REQUIRED ACTION: Retype the data exactly, skipping any picture in it.

SUPPLIED MATERIAL:
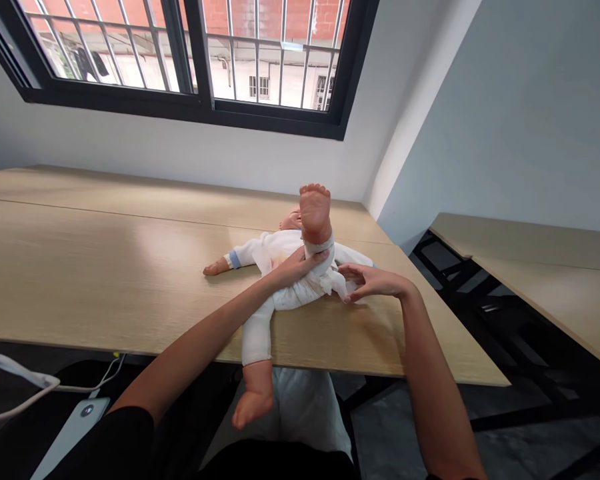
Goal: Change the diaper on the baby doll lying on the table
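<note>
A baby doll (257, 337) in white clothing lies on its back on the wooden table, one leg hanging over the front edge and the other raised with its sole toward me. My left hand (303, 263) is closed around the raised leg, just above the white diaper (300, 295). At the diaper's right side, my right hand (367, 280) curls its thumb and fingers around a loose white flap. Bunched white material hides part of those fingertips. The doll's head is mostly hidden behind the raised foot (315, 210).
The wooden table (105, 267) extends far to the left and meets the wall under a barred window (275, 60). Another table (555, 267) stands at the right, beyond a gap. A power bank (75, 433) with a white cable (25, 377) is at the lower left.
</note>
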`<control>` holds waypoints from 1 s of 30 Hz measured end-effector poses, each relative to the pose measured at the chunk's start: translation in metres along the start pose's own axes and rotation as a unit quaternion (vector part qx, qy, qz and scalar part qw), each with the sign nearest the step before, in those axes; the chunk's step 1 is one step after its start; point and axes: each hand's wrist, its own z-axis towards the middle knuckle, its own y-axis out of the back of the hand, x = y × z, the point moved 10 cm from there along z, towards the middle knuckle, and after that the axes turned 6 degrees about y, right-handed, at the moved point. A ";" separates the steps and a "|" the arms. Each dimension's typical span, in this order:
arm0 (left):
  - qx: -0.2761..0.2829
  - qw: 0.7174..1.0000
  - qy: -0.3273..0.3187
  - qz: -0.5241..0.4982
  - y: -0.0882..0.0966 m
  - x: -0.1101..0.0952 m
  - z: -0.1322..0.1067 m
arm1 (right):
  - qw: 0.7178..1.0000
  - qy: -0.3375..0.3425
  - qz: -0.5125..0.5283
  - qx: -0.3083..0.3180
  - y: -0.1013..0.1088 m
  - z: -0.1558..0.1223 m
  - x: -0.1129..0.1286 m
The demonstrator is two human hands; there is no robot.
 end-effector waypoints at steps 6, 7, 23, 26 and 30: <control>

ANSWER TO THE EXERCISE:
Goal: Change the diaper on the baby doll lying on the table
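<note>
A baby doll (257, 337) in white clothing lies on its back on the wooden table, one leg hanging over the front edge and the other raised with its sole toward me. My left hand (303, 263) is closed around the raised leg, just above the white diaper (300, 295). At the diaper's right side, my right hand (367, 280) curls its thumb and fingers around a loose white flap. Bunched white material hides part of those fingertips. The doll's head is mostly hidden behind the raised foot (315, 210).
The wooden table (105, 267) extends far to the left and meets the wall under a barred window (275, 60). Another table (555, 267) stands at the right, beyond a gap. A power bank (75, 433) with a white cable (25, 377) is at the lower left.
</note>
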`<control>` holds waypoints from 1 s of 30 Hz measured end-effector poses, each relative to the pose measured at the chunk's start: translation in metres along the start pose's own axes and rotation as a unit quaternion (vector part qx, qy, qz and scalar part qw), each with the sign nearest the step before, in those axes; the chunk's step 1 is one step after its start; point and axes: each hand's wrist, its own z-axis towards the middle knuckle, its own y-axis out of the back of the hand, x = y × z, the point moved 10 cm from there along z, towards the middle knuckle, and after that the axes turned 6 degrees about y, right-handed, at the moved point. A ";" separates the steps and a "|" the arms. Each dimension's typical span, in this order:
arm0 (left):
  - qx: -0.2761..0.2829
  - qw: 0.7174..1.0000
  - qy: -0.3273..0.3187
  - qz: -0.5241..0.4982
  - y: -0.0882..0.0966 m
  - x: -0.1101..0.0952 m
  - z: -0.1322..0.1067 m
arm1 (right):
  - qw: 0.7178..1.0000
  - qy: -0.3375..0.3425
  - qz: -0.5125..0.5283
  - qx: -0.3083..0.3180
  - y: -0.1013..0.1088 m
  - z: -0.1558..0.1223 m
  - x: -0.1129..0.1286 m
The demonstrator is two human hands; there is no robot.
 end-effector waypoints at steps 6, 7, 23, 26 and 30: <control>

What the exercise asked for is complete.